• What the exercise asks
Verbatim copy without images: return all of the data as it stands.

-- Available data follows --

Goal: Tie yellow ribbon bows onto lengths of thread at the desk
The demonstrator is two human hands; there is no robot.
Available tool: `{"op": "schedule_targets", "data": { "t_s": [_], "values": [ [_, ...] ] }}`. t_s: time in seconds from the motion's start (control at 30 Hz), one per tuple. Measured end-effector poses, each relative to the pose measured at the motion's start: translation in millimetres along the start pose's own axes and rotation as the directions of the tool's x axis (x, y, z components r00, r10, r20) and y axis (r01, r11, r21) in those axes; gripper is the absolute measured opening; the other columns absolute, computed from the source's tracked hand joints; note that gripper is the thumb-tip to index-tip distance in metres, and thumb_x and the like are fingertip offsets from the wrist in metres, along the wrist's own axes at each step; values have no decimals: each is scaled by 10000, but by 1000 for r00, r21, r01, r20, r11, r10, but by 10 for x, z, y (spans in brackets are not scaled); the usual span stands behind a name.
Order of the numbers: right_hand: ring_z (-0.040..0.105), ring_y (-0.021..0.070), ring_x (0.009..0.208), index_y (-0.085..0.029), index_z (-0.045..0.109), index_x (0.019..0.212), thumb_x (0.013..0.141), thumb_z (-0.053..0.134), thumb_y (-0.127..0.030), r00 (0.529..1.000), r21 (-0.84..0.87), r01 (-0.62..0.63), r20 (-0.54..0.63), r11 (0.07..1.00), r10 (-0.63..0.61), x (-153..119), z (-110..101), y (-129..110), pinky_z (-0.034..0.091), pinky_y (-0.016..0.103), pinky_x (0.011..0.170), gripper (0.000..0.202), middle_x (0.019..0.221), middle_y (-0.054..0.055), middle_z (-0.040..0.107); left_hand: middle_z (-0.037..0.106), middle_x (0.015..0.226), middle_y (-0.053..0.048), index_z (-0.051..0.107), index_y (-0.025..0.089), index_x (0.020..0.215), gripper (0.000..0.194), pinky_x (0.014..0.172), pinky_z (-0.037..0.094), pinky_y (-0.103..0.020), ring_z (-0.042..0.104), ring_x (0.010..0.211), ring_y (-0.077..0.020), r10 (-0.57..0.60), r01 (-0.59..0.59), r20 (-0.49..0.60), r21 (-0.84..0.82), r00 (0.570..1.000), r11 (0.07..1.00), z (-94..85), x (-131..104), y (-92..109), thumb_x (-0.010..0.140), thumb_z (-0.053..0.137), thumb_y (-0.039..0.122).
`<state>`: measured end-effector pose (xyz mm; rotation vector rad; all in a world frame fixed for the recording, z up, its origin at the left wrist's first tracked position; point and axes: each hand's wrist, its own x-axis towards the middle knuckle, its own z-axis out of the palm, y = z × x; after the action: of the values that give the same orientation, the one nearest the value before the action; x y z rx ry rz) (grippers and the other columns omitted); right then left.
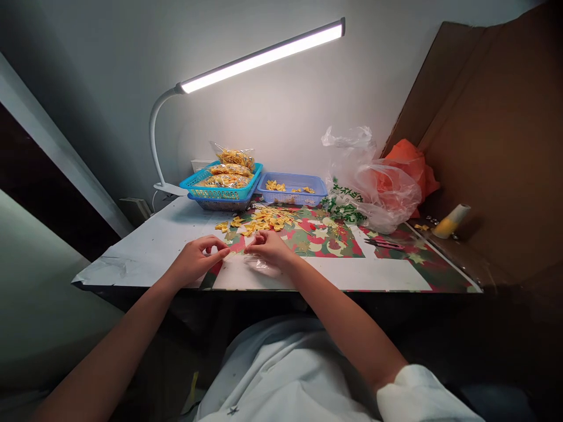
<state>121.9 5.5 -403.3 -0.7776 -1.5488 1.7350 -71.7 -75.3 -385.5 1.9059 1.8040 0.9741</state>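
My left hand is closed in a pinch over the front of the table, thumb against the fingertips. A short gap to its right, my right hand is pinched too, its fingers curled in toward the left one. Whatever lies between the fingertips of either hand is too small to make out. Just beyond them is a loose pile of yellow bow-shaped pieces. Thin yellow sticks fan out at its right side. A bit of clear plastic shows under my right hand.
Filled clear bags sit in a turquoise basket at the back, beside a blue basket. Plastic bags, pink-handled pliers and a yellow thread cone are on the right. A lit lamp hangs above; cardboard walls the right.
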Motion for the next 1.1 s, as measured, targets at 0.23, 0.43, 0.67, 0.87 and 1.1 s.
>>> {"op": "schedule_targets", "data": {
  "t_s": [0.23,0.43,0.67,0.87,1.1],
  "values": [
    [475,127,573,-201,388,600,835,469,-393,972,258,78,-233,963,-16,-75,-135,-396,384,240,575,314,581,17,581,704,809,-36,732,208,725,442,522,377,-250,465,574,-134,-20,21,-35,27,999,999,-86,-176,-109,757,609,631],
    [414,112,544,-213,338,632,777,543,-389,846,234,436,-436,869,-307,-342,-547,-837,392,226,562,307,581,-23,436,691,833,-33,739,212,718,459,522,379,-250,446,547,-118,-27,28,-31,20,999,999,-95,-305,-108,778,592,642],
    [348,76,453,-214,389,682,805,609,-290,778,310,555,-521,772,-351,-589,-1177,-1175,419,214,545,263,557,-76,353,661,781,-35,706,192,710,446,518,375,-255,436,546,-122,-44,43,-76,-10,996,999,-121,-376,-40,748,597,623],
    [274,52,390,-198,445,702,920,552,-229,706,374,642,-628,669,-326,-898,-1650,-1347,358,160,454,245,510,-95,309,663,841,-28,682,184,757,437,560,403,-247,482,582,-122,-65,65,-34,-13,997,998,-91,-452,-23,793,573,606],
    [266,54,376,-188,470,701,992,466,-236,734,430,604,-630,671,-256,-1089,-1848,-1279,345,155,420,295,498,-94,302,685,886,-28,685,206,761,380,711,453,-268,591,786,-179,38,-40,16,107,999,993,-72,-507,35,866,534,539]
  ]
}}
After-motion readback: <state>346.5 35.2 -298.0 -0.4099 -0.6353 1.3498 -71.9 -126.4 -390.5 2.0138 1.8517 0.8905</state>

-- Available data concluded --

• Answer to this exercise
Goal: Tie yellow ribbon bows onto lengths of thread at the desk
The demonstrator is two human hands; there is no robot.
Available tool: `{"op": "schedule_targets", "data": { "t_s": [_], "values": [ [_, ...] ] }}`. t_s: time in seconds from the motion's start (control at 30 Hz), one per tuple. Measured end-effector poses, each relative to the pose measured at the motion's start: translation in millimetres along the start pose's own axes and rotation as the directions of the tool's x axis (x, y, z components r00, r10, r20) and y axis (r01, r11, r21) in those axes; gripper is the absolute measured opening; the other columns absolute, computed from the source's tracked hand joints; note that gripper is the thumb-tip to index-tip distance in metres, and thumb_x and the like are fingertip offsets from the wrist in metres, along the wrist's own axes at each step; values have no decimals: each is scaled by 10000, but by 1000 for r00, r21, r01, r20, r11, r10, but by 10 for x, z, y (spans in brackets are not scaled); the usual span stands behind a name.
Order of the numbers: right_hand: ring_z (-0.040..0.105), ring_y (-0.021..0.070), ring_x (0.009..0.208), index_y (-0.085..0.029), index_z (-0.045..0.109), index_x (0.019..0.212), thumb_x (0.013..0.141), thumb_z (-0.053..0.134), thumb_y (-0.127..0.030), r00 (0.529..1.000), r21 (-0.84..0.87), r01 (-0.62..0.63), r20 (-0.54..0.63), r11 (0.07..1.00), r10 (-0.63..0.61), x (-153..119), z (-110..101), y (-129..110), pinky_z (-0.034..0.091), pinky_y (-0.016..0.103), pinky_x (0.011..0.170), gripper (0.000..0.202), middle_x (0.019..0.221), middle_y (-0.054..0.055), middle_z (-0.040..0.107); left_hand: middle_z (-0.037..0.106), middle_x (0.015..0.226), middle_y (-0.053..0.048), index_z (-0.051..0.107), index_y (-0.025..0.089), index_x (0.020..0.215), gripper (0.000..0.194), pinky_x (0.014..0.172), pinky_z (-0.037..0.094), pinky_y (-0.103..0.020), ring_z (-0.042..0.104), ring_x (0.010..0.211), ring_y (-0.077..0.020), r10 (-0.57..0.60), r01 (-0.59..0.59), r20 (-0.49..0.60), r21 (-0.84..0.82), r00 (0.570..1.000), r11 (0.07..1.00), z (-94..85), x (-131..104), y (-92..109), thumb_x (-0.010..0.140), thumb_z (-0.053..0.137), thumb_y (-0.039..0.122).
`<state>`: measured end-effector pose (xyz mm; rotation vector rad; all in a world frame fixed for the recording, z up, its origin at the left wrist's first tracked position; point and axes: each hand's wrist, its own x-axis towards the middle knuckle, its own z-axis out of the palm, y = z × x; after the action: of the values that give the same orientation, the one nearest the value before the action; x y z rx ry rz) (grippers and the other columns omitted); right then left.
<state>121.9 5.5 -403.3 -0.7776 -1.5488 1.7350 -71.7 -75.3 -385.5 1.9059 1.8040 0.9741</state>
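My left hand is closed in a pinch over the front of the table, thumb against the fingertips. A short gap to its right, my right hand is pinched too, its fingers curled in toward the left one. Whatever lies between the fingertips of either hand is too small to make out. Just beyond them is a loose pile of yellow bow-shaped pieces. Thin yellow sticks fan out at its right side. A bit of clear plastic shows under my right hand.
Filled clear bags sit in a turquoise basket at the back, beside a blue basket. Plastic bags, pink-handled pliers and a yellow thread cone are on the right. A lit lamp hangs above; cardboard walls the right.
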Motion for the next 1.1 s, as measured, targets at 0.23, 0.43, 0.67, 0.87 and 1.1 s.
>>> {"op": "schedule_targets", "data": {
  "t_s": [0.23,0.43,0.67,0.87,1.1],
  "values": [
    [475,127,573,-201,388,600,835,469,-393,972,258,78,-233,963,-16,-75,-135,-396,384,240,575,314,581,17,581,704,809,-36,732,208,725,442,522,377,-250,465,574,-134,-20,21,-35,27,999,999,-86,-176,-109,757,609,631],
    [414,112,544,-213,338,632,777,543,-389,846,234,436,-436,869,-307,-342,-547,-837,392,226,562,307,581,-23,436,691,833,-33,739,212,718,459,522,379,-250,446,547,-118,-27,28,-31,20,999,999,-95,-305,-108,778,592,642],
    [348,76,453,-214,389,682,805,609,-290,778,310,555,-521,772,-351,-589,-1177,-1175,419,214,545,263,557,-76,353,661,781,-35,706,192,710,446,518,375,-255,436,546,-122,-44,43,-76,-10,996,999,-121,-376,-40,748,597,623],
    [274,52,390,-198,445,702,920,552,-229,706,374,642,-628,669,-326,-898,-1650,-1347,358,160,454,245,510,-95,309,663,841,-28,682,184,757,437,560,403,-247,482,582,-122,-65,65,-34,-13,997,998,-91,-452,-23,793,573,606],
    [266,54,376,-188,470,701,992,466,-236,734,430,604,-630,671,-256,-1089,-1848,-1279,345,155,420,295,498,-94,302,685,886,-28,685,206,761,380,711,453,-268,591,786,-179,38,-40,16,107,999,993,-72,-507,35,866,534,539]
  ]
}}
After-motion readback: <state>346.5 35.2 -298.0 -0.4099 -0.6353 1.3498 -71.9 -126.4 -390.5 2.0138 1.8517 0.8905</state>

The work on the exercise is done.